Pour les éleveurs, la question de la venue à Caen du ministre est primordial. Ils ne souhaitent pas se rendre au ministère à Paris. Interrogés par RFI avant le revirement de Stéphane Le Foll, ils insistaient sur ce point. « Aujourd’hui la première revendication c’est de faire venir le ministre de l’Agriculture, Stéphane Le Foll, à Caen parce que le ministre de l’Agriculture nous semble ne pas pouvoir travailler dans des conditions suffisamment imprégnées du terrain à Paris. On va pas inverser les rôles. Malheureusement, le manque de rentabilité de nos outils de production aujourd’hui ont fait trop de mal à nos trésoreries et nous n’avons plus les moyens de nous offrir un ticket de train pour aller à Paris, donc nous sommons le ministre de l’Agriculture de bien vouloir descendre à Caen. Que Monsieur le ministre soit rassuré, le ministre de l’Agriculture pourra arriver à Caen dans le calme, en toute sécurité », explique Sebastien Debieu, secrétaire général de la FDSEA du Calvados.

La grande distribution, bouc émissaire ?

L'agriculture française a beau être la plus importante d'Europe, les paysans ont souvent l'impression d'être mal aimés, et d'être des petits David face au Goliath de la grande distribution. Le président François Hollande les a d'ailleurs interpellés samedi 18 juillet en leur demandant d'augmenter les prix de la viande payés aux éleveurs. Une position critiquée par Auchan, fameuse enseigne de la grande distribution. « Le gouvernement se trompe de cible en cherchant un bouc émissaire sur cette affaire, il s’agit d’un sujet qui concerne tout le secteur et dans ce secteur il y a plusieurs acteurs de la production à l’assiette. Entre les deux, il y a les abattoirs, la transformation de la viande… alors aujourd’hui, on parle beaucoup de la grande distribution mais il nous semble important de rappeler qu’il y a beaucoup d’acteurs dont on n’entend pas beaucoup parler qui sont tous ceux qui sont entre le distributeur (le prix qui est payé au final dans le linéaire) et le prix qui est payé au producteur », indque Emmanuel Zeller, directeur de la communication d'Auchan France.

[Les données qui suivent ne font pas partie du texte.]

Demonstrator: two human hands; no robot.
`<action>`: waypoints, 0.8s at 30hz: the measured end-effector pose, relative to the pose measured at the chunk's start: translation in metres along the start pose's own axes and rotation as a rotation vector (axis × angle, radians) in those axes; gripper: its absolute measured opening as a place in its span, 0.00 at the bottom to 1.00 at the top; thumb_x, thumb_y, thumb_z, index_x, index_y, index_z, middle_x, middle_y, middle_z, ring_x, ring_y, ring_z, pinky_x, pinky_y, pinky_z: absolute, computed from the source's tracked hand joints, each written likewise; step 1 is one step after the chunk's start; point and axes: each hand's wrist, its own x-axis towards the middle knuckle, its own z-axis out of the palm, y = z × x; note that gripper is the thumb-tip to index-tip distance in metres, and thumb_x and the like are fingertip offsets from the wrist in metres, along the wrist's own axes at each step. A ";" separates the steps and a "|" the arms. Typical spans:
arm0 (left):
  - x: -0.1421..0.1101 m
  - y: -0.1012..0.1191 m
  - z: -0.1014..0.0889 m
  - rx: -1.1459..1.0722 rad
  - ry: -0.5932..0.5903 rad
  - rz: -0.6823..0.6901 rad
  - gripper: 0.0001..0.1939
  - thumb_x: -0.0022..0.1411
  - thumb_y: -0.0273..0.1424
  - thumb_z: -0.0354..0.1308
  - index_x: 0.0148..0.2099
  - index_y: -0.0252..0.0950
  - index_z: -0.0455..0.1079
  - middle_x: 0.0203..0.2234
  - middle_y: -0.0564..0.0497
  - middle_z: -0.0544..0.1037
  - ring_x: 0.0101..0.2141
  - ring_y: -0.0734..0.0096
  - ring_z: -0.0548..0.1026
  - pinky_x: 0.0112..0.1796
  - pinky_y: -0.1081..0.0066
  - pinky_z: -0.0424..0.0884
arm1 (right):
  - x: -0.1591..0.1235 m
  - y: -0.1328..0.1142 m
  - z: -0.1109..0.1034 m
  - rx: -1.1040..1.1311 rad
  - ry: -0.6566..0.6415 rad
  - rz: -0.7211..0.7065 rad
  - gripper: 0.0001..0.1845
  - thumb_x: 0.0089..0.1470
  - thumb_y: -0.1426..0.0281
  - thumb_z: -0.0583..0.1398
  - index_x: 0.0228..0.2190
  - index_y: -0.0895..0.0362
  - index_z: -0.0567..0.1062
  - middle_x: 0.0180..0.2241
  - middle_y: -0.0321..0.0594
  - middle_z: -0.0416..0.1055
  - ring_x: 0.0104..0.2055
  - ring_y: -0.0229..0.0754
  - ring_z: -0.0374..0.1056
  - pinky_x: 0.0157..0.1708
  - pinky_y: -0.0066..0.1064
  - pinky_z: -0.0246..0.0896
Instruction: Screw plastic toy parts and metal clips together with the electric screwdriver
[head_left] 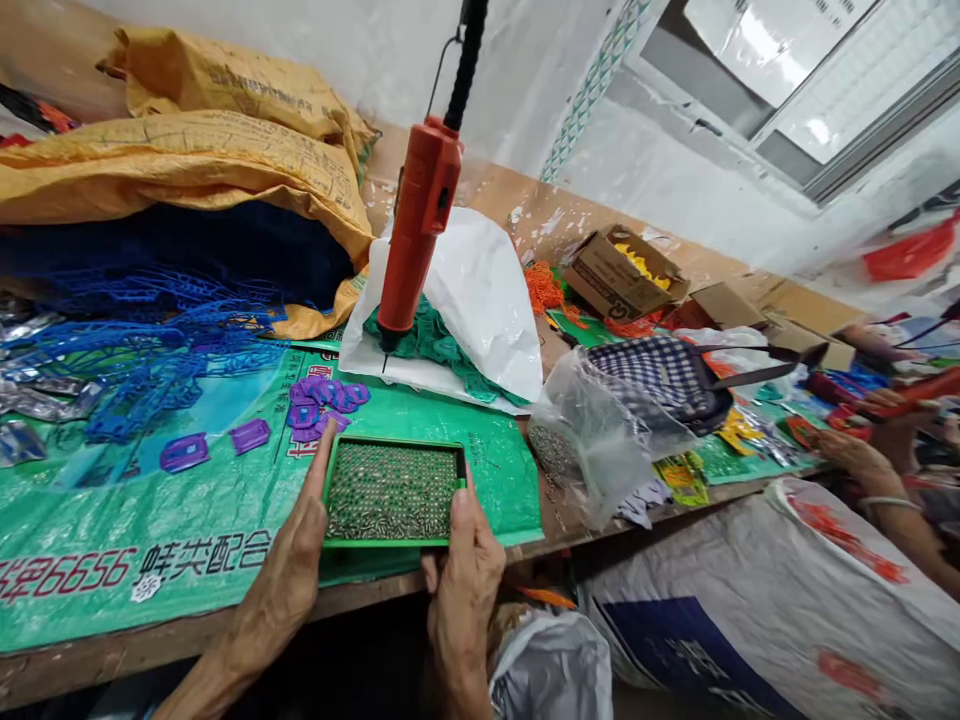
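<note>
Between both hands is a shallow green-rimmed tray [397, 543] holding many small screws, some standing in a grid of holes and others loose along the near side. My left hand [296, 535] grips its left edge, fingers mostly behind it. On the right edge, my right hand [466, 550] has its thumb over the rim and fingers underneath. A red electric screwdriver [420, 225] hangs bit-down above and beyond the tray. Purple plastic parts [322, 400] lie just past my left hand, with two more nearby.
Blue plastic frames [150, 370] spill from a yellow woven sack [247, 150] at left. Green parts [442, 350] sit in a white bag [487, 290]. A clear bag of screws [592, 440] and a checked bag [652, 370] stand at right. Another person's hand [855, 455] works far right.
</note>
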 end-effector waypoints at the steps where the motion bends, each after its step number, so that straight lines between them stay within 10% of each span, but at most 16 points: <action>1: 0.000 0.002 0.002 -0.023 0.004 -0.006 0.39 0.71 0.58 0.39 0.76 0.49 0.43 0.75 0.61 0.42 0.73 0.55 0.38 0.72 0.55 0.33 | -0.001 0.001 0.001 0.006 0.007 -0.002 0.40 0.55 0.43 0.61 0.59 0.56 0.72 0.25 0.28 0.54 0.20 0.28 0.41 0.14 0.20 0.45; 24: 0.003 0.013 0.000 -0.112 0.080 -0.050 0.41 0.69 0.61 0.35 0.76 0.47 0.43 0.74 0.63 0.46 0.73 0.56 0.40 0.72 0.56 0.34 | 0.004 -0.004 0.015 0.132 0.026 0.020 0.29 0.54 0.44 0.63 0.42 0.56 0.76 0.24 0.23 0.39 0.19 0.28 0.37 0.12 0.20 0.40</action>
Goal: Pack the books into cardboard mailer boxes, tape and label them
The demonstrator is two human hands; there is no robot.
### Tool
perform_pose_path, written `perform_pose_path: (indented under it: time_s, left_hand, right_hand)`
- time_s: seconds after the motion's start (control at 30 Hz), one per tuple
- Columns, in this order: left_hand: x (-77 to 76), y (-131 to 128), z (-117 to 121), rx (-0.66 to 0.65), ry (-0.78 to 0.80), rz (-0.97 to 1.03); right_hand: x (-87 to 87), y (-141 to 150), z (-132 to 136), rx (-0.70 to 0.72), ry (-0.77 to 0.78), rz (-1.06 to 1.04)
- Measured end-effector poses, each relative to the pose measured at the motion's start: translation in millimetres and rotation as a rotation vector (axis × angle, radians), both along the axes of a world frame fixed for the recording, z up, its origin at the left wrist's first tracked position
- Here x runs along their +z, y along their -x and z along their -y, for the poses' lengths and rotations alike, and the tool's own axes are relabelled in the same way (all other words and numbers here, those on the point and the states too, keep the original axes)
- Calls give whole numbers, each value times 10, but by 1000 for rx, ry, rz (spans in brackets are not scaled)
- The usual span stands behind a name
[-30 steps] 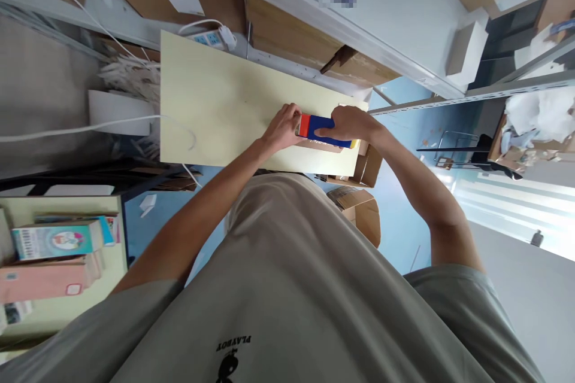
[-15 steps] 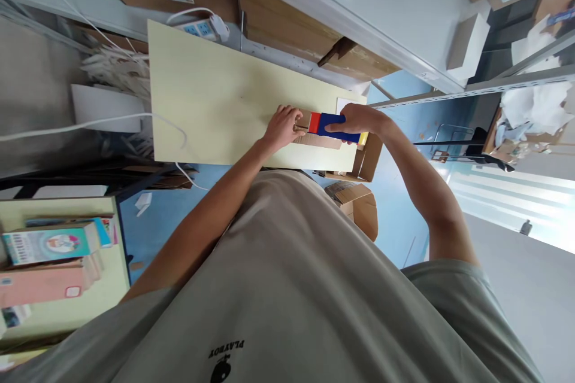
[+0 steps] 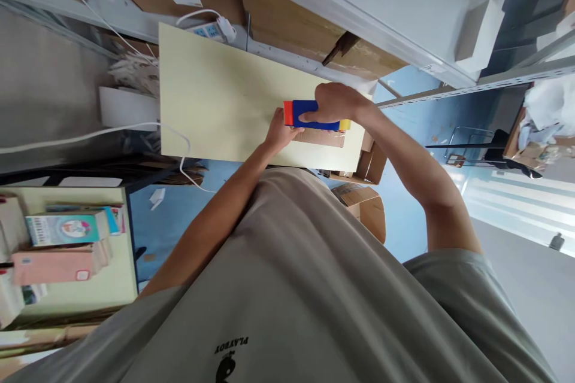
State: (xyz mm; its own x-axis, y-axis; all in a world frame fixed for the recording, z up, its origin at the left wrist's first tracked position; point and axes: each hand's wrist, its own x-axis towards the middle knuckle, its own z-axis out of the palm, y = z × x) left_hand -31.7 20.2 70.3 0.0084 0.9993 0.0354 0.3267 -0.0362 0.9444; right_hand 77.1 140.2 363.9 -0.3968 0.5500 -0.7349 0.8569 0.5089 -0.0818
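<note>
My right hand grips a blue box with a red left end and a yellow right end, its thumb lying across the blue side. Close against the red end is my left hand, fingers curled and partly hidden behind the box; what they hold cannot be made out. Beneath both hands a flat brown cardboard piece lies on the pale yellow tabletop.
Behind the tabletop sit a power strip and large cartons under a white shelf. Open cardboard boxes stand at the right end. A white cable crosses the left side. Books lie on another table at left.
My right hand has moved the blue box left, and its red end now meets my left hand. The brownish part that showed between them is covered. The whole view has shifted slightly.
</note>
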Motion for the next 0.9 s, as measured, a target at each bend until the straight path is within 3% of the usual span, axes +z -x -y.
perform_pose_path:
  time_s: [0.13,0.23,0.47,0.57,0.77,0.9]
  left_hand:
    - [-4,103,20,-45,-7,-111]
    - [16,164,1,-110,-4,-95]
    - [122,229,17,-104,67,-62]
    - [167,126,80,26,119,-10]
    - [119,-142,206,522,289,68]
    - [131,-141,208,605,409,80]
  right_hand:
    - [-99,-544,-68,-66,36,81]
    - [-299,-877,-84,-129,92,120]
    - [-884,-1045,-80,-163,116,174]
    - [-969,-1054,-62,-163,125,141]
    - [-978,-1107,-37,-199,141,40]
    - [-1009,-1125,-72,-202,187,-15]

Sur ce sujet, Auchan assure avoir appliqué strictement toutes les revalorisations de ses prix d’achat, conformément aux engagements  pris lors des tables rondes du 17 juin auprès du ministre et des filières. « L’enseigne a augmenté ses prix d’achats de 5 centimes toutes les semaines jusqu’au 6 juillet, date à laquelle on a fait une pause dans les hausses. Pourquoi ? Parce qu’on s’est rendu compte que l’indicateur national des prix ne changeait pas, ça veut dire qu’il y a des gens qui n’achètent pas avec ces 5 centimes de hausses. Donc Auchan a demandé et demande à ce qu’on ait une lisibilité très claire pour savoir qui ne joue pas le jeu ».